This topic provides best practices for table operations.
Primary key design
Tablestore automatically partitions table data based on the partition key, assigning each partition to a service node. The partition key value represents the smallest data unit and cannot be subdivided further within the same value.
To avoid creating hot spots with a single partition key value and reaching the service capacity limit of a single node, applications should distribute data and access volume evenly.
Tablestore organizes rows in a table lexicographically by primary key. An optimized primary key design promotes even data distribution across partitions, leveraging Tablestore's horizontal scalability.
When choosing a partition key, consider the following guidelines:
-
Keep the data volume for a single partition key value below 10 GB, if possible.
NoteThis recommendation aims to prevent hot spots and is not a limitation on data storage capacity.
-
Ensure logical independence between data in different partition key values within a table.
-
Avoid concentrating access pressure on a narrow range of consecutive partition key values.
Partition key design
Using concatenation for partition keys
To prevent exceeding 10 GB of data under a single partition key value in a Tablestore table, consider concatenating multiple primary key columns to form a partition key.
If the data volume for a single partition key value might surpass 10 GB, concatenate multiple primary key columns to avoid this limitation. When doing so, keep the following in mind:
-
Choose primary key columns to concatenate that effectively distribute records with the same original partition key value across different partition key values.
-
For Integer type primary key columns, pad with zeros at the higher order to maintain record order.
-
When choosing a delimiter, consider its impact on the lexicographic order. A delimiter smaller than all available characters is a safe choice.

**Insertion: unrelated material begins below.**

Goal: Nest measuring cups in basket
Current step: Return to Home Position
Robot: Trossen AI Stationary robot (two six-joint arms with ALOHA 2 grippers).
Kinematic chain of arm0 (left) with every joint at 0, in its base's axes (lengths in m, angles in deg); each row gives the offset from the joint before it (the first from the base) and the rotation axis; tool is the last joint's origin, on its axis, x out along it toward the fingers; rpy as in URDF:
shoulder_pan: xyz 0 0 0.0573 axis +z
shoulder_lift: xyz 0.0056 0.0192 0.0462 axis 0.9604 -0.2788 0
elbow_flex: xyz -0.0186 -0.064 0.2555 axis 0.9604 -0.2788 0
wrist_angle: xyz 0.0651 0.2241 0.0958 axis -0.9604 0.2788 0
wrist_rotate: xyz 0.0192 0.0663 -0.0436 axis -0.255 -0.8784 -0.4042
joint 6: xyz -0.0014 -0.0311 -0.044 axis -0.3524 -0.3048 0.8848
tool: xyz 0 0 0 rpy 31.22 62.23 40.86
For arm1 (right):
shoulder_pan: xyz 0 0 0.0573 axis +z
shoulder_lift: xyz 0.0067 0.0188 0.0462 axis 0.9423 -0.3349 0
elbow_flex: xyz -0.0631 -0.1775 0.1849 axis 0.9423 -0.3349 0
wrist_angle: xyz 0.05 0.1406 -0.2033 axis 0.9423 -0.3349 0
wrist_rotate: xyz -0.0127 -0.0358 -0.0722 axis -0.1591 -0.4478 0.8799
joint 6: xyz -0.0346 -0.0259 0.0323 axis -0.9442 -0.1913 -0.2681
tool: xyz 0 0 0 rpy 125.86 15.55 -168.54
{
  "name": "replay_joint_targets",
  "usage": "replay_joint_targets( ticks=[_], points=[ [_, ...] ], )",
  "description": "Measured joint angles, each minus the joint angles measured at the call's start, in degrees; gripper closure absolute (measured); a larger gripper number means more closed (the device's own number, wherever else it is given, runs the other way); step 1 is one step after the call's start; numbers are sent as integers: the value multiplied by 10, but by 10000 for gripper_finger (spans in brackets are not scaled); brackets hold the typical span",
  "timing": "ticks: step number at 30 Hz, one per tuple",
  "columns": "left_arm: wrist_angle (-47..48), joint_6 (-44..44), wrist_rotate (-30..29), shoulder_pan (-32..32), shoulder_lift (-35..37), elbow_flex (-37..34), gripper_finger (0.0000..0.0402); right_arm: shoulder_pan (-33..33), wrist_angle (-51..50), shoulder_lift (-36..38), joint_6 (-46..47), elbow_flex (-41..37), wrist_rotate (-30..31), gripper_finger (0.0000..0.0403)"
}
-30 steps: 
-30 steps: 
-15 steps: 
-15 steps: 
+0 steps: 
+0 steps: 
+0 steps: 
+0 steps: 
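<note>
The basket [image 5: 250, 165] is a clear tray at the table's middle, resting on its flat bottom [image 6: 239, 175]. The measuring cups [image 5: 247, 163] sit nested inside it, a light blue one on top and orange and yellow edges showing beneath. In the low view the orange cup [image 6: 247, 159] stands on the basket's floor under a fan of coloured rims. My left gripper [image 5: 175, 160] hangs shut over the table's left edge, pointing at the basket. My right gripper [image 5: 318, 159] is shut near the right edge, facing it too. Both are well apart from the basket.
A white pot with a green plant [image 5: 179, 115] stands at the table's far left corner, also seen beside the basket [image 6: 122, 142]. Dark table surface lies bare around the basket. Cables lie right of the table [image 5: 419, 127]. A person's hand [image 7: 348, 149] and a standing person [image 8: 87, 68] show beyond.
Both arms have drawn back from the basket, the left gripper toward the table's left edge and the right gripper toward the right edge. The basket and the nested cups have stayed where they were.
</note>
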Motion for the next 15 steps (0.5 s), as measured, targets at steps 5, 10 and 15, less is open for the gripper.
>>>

Adding a hash prefix to the partition key
Avoid using sequentially increasing columns as partition keys. If necessary, add a hash prefix to the partition key to distribute data randomly and ensure even access pressure.
A hash prefix scatters originally contiguous data, preventing the use of the GetRange operation for logically continuous data within a range.
Data operations
Parallel data writing
Tablestore distributes table partitions across multiple servers.
Sequential data writing can overload a single partition while leaving others idle, not fully utilizing reserved read/write throughput and slowing data import. To enhance the import rate, consider the following strategies:
-
Shuffle data before importing to balance the load across all partitions.
-
Employ multiple worker threads to import data in parallel, dividing large datasets into smaller chunks for random selection and import by the threads.
Distinguishing cold data and hot data
Data has a lifecycle, with recent data accessed more frequently than older data, which becomes cold and occupies storage space.
A large volume of cold data can lead to uneven access pressure and underutilization of reserved read/write throughput.
To address this, separate cold and hot data into different tables with distinct reserved read/write throughputs.
Scenario cases
Explore table design processes through specific scenario cases.
Scenario introduction
Consider a table that logs student card transactions at a university, with primary key columns including CardID, SellerID, DeviceID, and OrderNumber. The following considerations apply:
-
Each student card is linked to a unique CardID, and each merchant to a SellerID.
-
Each terminal has a unique DeviceID globally.
-
Transaction records on each terminal have a unique OrderNumber, but OrderNumbers are not unique across the system. For instance, different terminals may generate distinct transactions with the same OrderNumber.
-
OrderNumbers from the same terminal are time-sequenced, with newer transactions having higher OrderNumbers.
-
Transactions are recorded in real-time.
Design process
-
Choose suitable primary keys as partition keys.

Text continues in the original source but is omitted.